Как ни было заторможено его сознание, а сумел подумать: интересно, если бы его жена, когда еще не была женой, увидела жениха в таком состоянии, согласилась бы выйти за него замуж? Вряд ли…
— Габи, ты такая красивая… — пробормотал он, глядя на нее с таким восхищением, что она тихо засмеялась, опустив голову.
— И такая виноватая перед тобой. Тебе Лурдес передала, что я не пришла по уважительной причине?
— Да, передала… Нет, пожалуйста, ты не виновата. Я понимаю — бабушка заболела… Знаешь, мне было приятно, что в такой ситуации ты все же помнила обо мне.
Она сидела рядом на кровати, смотрела чудесными черными глазами, и он уже чувствовал, что тонет в них, растворяется, не соображает, что делает. Осторожно обнял ее, но Габриэла отстранилась, встала с кровати.
— Если виновата, то постараюсь исправиться, — сказала она.
Стремительно разделась, оставшись только в белых трусиках, легла рядом с ним. Он все видел перед собой ее красивые груди, а ее рука обнимала его, а губы уже искали его губы, нашли и жадно припали к ним.
— Габи…
Он сам потом не мог понять, как в таком состоянии хотел, хотел и хотел ее, а она его тоже хотела. Ничего похожего в его жизни никогда не было. Час, наверное, прошел, когда они оба со стоном повалились на одну подушку. И несколько минут лежали, тяжело дыша, не в силах сдвинуться с места. Но его рука по-прежнему ласкала ее красивое тело. И ее рука расслабленно трогала его.
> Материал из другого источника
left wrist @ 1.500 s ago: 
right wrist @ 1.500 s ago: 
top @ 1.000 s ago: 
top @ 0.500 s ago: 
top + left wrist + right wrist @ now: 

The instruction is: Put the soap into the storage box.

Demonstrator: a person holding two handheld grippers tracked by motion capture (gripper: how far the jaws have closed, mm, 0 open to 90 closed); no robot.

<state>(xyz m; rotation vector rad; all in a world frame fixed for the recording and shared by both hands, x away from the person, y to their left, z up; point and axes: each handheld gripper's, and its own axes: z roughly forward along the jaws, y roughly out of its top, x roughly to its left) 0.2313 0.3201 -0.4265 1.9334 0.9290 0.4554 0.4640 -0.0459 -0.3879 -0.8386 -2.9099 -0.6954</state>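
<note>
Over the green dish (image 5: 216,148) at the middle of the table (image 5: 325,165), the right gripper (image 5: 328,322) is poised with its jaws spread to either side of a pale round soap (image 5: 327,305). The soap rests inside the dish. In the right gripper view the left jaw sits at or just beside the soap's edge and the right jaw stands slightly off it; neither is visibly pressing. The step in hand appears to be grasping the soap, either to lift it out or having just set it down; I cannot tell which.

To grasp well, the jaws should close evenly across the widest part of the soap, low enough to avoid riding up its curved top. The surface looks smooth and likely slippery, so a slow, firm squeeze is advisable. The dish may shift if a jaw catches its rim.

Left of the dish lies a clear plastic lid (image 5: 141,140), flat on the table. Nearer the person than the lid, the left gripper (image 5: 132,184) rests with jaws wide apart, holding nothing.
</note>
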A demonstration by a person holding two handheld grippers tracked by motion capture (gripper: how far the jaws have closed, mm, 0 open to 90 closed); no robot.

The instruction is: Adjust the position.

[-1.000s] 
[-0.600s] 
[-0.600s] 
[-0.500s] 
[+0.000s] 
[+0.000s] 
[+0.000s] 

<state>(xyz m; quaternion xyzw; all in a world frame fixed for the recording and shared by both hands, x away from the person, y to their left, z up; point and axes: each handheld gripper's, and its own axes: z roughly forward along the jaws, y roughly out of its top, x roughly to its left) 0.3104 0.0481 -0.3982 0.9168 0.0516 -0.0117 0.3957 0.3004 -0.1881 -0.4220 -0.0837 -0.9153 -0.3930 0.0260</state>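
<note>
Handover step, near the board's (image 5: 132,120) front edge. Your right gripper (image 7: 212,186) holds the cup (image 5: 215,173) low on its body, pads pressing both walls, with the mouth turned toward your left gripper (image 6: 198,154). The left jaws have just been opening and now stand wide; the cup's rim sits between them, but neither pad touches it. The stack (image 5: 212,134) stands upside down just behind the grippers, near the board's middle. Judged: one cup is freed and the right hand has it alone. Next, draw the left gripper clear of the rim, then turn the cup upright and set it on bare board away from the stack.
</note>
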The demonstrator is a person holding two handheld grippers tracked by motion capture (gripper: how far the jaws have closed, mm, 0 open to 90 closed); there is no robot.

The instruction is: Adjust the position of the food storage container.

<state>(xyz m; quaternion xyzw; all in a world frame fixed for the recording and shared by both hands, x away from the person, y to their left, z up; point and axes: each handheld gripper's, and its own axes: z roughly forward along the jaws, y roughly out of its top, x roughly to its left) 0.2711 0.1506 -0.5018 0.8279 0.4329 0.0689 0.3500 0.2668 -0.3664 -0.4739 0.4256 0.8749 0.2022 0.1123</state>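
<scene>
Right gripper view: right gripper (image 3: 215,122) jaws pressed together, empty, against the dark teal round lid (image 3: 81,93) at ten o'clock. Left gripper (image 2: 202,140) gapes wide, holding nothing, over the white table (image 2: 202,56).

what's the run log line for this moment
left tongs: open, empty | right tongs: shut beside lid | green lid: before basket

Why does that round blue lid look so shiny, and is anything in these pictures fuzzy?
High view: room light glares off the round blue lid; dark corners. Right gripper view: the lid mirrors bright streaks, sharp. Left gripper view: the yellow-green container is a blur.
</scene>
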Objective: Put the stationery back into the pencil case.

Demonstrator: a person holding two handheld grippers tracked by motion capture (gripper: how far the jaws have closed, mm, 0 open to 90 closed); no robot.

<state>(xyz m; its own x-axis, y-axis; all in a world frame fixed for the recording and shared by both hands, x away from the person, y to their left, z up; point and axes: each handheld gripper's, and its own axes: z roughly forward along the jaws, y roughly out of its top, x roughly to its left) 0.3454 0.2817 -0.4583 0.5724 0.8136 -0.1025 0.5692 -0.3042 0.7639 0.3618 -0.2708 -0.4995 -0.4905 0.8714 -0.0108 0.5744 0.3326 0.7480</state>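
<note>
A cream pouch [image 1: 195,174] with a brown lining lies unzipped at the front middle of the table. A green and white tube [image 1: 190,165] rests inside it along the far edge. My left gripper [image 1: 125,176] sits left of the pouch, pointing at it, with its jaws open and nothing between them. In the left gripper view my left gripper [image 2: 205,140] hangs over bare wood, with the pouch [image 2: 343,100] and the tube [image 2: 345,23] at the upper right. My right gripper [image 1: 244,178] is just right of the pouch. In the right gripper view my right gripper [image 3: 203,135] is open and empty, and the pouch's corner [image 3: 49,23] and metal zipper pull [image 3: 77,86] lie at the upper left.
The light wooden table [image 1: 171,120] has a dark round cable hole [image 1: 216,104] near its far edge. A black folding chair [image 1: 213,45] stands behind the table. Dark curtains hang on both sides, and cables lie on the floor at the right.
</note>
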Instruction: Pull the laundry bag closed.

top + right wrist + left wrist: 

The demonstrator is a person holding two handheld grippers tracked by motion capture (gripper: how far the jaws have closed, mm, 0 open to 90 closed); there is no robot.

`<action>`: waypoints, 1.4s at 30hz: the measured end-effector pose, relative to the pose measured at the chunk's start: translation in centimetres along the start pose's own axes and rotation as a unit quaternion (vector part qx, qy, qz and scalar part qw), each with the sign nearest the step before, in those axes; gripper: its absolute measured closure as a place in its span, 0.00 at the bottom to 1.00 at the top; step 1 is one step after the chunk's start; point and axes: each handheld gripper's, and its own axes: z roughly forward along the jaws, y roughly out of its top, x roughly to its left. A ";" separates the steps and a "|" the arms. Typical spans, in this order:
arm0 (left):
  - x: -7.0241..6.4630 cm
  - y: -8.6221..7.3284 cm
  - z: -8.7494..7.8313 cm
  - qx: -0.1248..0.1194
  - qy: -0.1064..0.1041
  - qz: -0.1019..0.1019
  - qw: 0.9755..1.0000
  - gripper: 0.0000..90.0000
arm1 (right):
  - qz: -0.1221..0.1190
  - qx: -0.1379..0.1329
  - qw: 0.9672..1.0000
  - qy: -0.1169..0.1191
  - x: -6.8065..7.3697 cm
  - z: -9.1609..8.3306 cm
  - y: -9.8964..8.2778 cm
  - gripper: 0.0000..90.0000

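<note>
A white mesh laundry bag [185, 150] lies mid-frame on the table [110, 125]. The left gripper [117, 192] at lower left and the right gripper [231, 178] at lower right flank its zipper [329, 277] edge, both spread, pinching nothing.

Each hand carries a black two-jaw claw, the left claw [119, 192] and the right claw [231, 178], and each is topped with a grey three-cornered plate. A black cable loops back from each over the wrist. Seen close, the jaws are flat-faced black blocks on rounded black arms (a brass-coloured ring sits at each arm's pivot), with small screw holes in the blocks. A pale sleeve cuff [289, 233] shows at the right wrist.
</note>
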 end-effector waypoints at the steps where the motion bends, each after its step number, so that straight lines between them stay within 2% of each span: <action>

— Павел, ты уже считаешь меня проституткой?
— Нет, Габи, нет. Я тебя люблю уже второй день… С тех пор как увидел, влюбился… жить не могу без тебя, правда.
Она усмехнулась, над верхней губой заметнее стали капельки пота. Он слизал их языком.
— Второй день — это очень долго, да?
— По-всякому бывает. Иногда и минута — очень долго. Я, когда увидел тебя, захотел отдать все, что у меня есть. Просто так, чтобы ты хоть немного стала счастливее.
— Знаешь, ты вчера получил правильно, я не терплю такого отношения к себе. И смотреть бы в твою сторону не стала, но потом посмотрела и увидела — у тебя такая тоска в глазах… А потом поговорила и поняла — ты хороший человек, только очень грустный и несчастный. Почему?
— Сперва ты расскажи, почему уехала из России?
— Очень просто. Дедушка в тридцать седьмом еще маленьким приехал в Россию, тогда многих детей привезли. Женился потом на бабушке, тоже испанке. Так что по матери я чистая испанка, а отец был русский, но он умер. И дедушка тоже умер. А бабушка стала наследницей дома в Корринто, и мы, три женщины, приехали в девяносто пятом сюда. Мама умерла, и мы живем теперь с бабушкой. Мне тогда было семнадцать, и я свободно говорила на двух языках. Теперь тоже говорю…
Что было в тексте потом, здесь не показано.